* WORK REQUEST
Report all lines from the entries below in which "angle" appears.

* TASK DATA
──────────────────────────────
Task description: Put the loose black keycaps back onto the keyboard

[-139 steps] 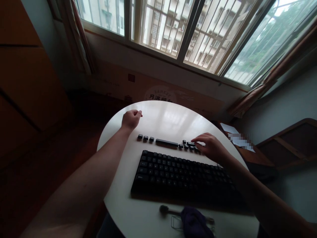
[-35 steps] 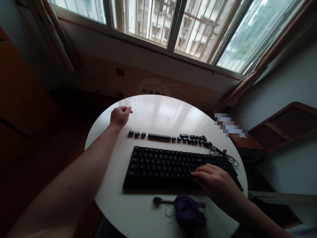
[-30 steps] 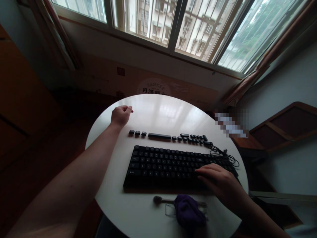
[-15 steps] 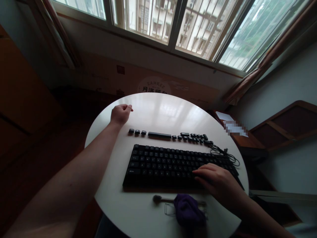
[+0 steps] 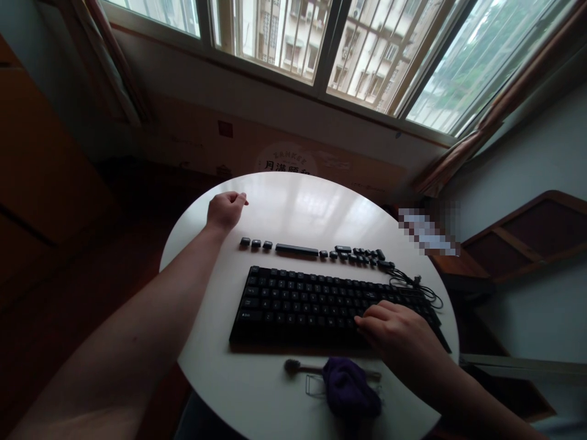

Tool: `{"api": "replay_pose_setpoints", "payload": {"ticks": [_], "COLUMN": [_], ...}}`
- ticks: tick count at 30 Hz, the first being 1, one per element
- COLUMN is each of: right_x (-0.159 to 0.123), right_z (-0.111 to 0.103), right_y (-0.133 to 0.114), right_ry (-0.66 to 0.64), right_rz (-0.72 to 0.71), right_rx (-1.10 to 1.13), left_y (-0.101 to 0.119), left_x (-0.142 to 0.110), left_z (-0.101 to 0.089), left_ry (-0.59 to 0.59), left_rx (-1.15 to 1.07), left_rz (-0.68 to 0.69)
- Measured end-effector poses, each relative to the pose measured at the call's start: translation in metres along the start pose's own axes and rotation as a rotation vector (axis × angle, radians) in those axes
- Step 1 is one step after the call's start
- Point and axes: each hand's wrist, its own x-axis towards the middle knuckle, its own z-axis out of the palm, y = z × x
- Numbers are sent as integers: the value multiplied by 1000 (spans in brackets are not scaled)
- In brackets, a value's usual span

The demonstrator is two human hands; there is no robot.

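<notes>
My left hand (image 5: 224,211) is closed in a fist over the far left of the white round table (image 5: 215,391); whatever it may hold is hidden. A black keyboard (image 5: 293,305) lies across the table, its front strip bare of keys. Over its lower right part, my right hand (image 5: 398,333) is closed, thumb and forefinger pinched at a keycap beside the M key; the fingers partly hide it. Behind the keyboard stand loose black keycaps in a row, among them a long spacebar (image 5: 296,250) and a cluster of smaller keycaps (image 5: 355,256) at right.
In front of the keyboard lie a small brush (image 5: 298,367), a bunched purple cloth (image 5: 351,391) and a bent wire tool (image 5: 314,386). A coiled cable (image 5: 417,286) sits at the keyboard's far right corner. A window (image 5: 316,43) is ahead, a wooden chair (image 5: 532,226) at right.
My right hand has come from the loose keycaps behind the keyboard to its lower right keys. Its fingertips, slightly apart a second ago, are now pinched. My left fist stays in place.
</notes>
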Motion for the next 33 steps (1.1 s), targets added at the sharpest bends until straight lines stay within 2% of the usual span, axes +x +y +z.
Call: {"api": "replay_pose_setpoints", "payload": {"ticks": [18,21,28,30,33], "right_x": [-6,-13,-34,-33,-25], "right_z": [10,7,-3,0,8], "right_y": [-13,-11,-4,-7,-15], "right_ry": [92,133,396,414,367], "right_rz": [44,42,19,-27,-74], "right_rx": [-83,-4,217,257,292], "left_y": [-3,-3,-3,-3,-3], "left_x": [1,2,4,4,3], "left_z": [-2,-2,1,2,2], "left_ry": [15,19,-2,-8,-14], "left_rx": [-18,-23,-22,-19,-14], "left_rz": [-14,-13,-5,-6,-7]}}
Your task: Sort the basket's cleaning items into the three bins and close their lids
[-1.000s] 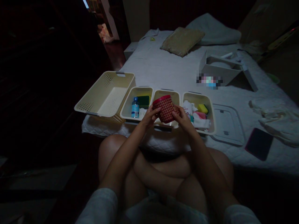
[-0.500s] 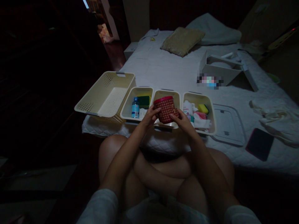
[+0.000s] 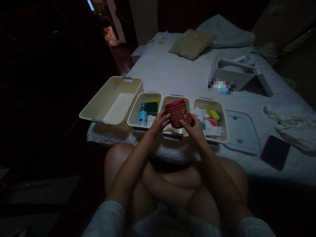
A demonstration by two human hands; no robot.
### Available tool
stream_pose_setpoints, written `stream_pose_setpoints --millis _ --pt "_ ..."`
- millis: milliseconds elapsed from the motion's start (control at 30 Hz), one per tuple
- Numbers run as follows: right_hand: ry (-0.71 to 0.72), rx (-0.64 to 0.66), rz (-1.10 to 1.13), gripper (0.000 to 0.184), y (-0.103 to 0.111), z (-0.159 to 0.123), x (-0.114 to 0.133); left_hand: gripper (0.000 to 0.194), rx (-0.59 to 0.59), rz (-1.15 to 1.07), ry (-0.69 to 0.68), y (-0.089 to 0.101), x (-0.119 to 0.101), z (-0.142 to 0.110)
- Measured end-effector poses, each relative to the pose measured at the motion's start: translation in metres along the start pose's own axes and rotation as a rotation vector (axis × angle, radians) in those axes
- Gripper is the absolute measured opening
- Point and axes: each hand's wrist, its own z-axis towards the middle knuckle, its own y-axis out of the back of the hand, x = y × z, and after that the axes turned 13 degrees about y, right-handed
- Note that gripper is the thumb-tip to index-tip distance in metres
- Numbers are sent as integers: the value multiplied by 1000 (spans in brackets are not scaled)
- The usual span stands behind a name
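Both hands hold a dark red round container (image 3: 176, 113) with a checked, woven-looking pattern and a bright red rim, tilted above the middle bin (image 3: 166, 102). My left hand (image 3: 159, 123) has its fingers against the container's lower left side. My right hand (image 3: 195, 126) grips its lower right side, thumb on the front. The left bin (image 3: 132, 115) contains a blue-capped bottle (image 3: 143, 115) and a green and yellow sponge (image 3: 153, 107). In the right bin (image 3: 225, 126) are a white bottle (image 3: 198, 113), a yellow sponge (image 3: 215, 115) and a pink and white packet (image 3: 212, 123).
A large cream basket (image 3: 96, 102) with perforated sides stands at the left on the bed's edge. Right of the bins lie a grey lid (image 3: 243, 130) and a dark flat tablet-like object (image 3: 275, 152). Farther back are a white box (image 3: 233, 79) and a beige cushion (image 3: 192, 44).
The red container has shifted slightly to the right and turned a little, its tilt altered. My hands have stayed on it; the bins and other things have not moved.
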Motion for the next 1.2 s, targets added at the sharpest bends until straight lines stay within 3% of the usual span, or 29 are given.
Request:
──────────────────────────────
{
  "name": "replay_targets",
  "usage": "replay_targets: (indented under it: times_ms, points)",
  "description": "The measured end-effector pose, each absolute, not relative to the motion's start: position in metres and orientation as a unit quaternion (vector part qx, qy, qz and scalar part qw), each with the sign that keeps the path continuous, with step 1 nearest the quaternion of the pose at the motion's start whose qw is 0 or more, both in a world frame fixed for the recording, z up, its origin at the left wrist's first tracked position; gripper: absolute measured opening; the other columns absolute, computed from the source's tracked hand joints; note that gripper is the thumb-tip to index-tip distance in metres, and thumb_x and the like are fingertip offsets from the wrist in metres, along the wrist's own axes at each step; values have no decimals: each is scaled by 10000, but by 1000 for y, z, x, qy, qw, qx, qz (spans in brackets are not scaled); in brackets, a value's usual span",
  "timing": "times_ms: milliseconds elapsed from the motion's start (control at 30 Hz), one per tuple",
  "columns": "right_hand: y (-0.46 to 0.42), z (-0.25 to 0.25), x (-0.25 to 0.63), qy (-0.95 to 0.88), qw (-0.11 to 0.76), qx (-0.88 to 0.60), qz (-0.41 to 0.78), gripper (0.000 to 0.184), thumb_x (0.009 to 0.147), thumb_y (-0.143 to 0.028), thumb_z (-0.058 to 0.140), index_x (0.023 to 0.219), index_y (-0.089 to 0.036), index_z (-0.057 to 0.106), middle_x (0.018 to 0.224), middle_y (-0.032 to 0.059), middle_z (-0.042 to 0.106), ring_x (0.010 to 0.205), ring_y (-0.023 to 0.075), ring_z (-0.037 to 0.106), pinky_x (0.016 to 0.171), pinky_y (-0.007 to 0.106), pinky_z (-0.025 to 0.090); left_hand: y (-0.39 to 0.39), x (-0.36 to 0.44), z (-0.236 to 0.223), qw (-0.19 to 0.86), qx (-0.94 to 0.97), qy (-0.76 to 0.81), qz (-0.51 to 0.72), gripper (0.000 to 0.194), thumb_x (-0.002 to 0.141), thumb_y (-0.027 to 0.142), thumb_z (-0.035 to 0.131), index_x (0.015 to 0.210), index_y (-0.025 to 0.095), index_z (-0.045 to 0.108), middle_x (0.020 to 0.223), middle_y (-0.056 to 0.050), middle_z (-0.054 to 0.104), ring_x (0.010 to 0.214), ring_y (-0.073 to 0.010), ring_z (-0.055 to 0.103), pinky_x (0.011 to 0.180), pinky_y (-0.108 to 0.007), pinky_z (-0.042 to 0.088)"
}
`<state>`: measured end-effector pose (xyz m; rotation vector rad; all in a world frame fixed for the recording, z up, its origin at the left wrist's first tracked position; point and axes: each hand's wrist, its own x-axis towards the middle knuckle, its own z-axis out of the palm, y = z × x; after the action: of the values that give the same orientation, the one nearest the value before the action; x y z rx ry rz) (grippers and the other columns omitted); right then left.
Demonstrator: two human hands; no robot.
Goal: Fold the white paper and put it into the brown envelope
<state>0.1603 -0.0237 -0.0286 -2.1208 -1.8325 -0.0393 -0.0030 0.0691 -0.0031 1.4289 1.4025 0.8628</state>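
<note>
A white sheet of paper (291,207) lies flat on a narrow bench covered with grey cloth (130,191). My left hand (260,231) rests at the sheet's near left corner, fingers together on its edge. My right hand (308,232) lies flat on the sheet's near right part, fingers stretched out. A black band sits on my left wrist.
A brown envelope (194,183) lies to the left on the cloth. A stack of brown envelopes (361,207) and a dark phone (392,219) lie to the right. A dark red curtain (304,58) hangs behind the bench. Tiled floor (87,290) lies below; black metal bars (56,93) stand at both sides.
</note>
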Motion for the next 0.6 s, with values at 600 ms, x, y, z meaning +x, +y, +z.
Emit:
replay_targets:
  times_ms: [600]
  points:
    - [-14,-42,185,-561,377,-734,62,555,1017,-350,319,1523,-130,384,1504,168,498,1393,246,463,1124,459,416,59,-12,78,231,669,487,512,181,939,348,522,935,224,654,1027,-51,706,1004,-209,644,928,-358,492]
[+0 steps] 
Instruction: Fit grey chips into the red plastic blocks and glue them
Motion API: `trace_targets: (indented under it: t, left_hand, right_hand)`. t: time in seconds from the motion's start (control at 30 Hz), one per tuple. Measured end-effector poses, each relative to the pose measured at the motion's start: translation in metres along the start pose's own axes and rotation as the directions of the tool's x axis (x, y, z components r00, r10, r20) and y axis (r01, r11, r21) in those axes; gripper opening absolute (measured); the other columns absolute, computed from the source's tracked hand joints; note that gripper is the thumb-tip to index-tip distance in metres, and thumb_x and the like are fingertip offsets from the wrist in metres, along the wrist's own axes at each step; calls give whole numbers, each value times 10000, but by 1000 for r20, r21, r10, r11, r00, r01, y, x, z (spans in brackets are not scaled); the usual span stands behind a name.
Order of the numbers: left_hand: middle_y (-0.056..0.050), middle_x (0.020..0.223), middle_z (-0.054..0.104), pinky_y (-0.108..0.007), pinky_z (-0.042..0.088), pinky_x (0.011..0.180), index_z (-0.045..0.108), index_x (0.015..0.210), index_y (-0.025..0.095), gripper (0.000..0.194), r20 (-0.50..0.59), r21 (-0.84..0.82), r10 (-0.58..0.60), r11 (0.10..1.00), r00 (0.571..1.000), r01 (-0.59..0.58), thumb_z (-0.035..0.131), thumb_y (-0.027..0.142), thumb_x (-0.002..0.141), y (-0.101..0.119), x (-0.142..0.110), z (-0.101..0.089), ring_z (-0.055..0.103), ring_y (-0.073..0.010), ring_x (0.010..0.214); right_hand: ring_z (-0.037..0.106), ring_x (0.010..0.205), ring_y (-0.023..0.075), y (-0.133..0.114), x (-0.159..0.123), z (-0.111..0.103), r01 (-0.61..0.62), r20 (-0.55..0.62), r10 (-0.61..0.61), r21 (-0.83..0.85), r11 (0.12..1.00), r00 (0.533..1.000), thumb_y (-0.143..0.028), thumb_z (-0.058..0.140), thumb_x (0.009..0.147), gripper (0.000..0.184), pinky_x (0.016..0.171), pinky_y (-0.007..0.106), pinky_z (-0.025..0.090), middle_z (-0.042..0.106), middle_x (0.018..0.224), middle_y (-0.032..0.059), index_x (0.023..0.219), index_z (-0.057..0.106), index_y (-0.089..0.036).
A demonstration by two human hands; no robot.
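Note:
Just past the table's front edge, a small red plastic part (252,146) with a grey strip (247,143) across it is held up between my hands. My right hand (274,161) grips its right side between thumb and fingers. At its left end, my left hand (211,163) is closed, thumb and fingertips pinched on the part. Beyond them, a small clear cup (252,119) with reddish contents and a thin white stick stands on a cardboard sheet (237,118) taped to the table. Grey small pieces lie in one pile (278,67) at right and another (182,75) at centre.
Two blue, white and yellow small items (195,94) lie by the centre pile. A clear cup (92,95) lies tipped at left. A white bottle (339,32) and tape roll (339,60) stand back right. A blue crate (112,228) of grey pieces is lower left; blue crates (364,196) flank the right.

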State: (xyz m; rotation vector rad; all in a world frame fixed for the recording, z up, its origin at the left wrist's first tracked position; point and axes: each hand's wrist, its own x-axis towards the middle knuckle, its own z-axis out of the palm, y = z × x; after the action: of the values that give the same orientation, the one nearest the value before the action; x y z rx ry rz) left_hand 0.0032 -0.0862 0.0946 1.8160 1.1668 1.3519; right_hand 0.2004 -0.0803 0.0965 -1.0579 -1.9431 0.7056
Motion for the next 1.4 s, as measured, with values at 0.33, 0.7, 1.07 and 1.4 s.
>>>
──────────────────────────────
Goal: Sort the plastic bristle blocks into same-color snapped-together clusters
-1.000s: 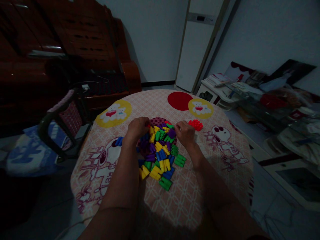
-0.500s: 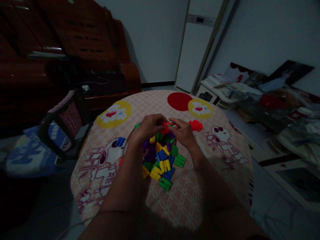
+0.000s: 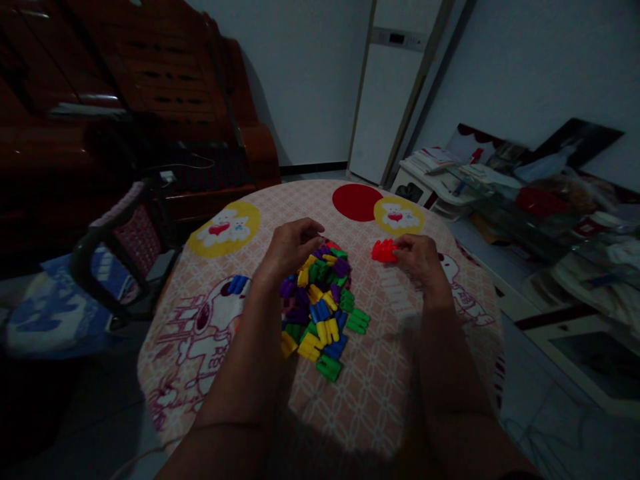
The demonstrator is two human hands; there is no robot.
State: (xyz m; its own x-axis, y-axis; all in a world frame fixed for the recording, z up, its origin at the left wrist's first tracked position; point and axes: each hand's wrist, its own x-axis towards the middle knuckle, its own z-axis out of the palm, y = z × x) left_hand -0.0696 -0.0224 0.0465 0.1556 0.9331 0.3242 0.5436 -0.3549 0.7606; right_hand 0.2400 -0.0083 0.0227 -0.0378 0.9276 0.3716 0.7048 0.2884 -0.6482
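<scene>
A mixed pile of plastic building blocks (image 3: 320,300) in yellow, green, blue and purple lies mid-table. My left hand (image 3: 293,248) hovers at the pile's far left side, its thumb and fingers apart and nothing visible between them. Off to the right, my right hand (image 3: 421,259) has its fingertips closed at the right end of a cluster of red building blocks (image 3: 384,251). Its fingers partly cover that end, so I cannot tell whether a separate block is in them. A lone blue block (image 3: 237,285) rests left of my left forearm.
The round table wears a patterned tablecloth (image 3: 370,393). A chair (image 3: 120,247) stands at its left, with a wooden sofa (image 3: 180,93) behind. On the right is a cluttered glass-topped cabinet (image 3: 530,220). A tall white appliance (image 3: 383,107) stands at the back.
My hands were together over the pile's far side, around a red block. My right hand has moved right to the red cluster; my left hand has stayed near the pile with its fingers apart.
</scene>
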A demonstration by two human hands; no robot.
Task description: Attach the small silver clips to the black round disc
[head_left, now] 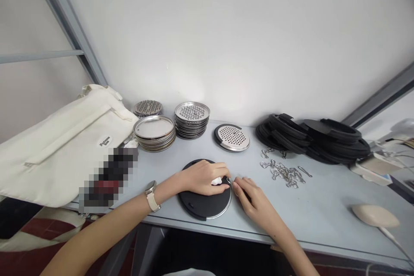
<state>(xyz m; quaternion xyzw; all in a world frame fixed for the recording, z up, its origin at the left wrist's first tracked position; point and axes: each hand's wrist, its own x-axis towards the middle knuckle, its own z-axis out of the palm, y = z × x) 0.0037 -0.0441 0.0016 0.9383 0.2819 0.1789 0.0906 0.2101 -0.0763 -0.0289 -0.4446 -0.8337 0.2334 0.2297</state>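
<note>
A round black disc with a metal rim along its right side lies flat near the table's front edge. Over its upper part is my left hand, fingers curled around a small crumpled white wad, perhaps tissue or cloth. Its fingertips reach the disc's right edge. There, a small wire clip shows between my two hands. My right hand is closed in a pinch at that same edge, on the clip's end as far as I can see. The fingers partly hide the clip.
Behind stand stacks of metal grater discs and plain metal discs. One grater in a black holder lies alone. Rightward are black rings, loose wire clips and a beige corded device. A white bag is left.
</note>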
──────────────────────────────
* RESULT OF THIS EXERCISE
- Measured end-effector poses, each relative to the pose measured at the call's start: translation in metres along the start pose's own axes and rotation as a rotation vector (axis × angle, radians) in those axes
- Measured end-effector poses, each relative to the pose measured at the motion's start: translation in metres along the start pose's own axes and rotation as a rotation vector (axis × angle, radians) in those axes

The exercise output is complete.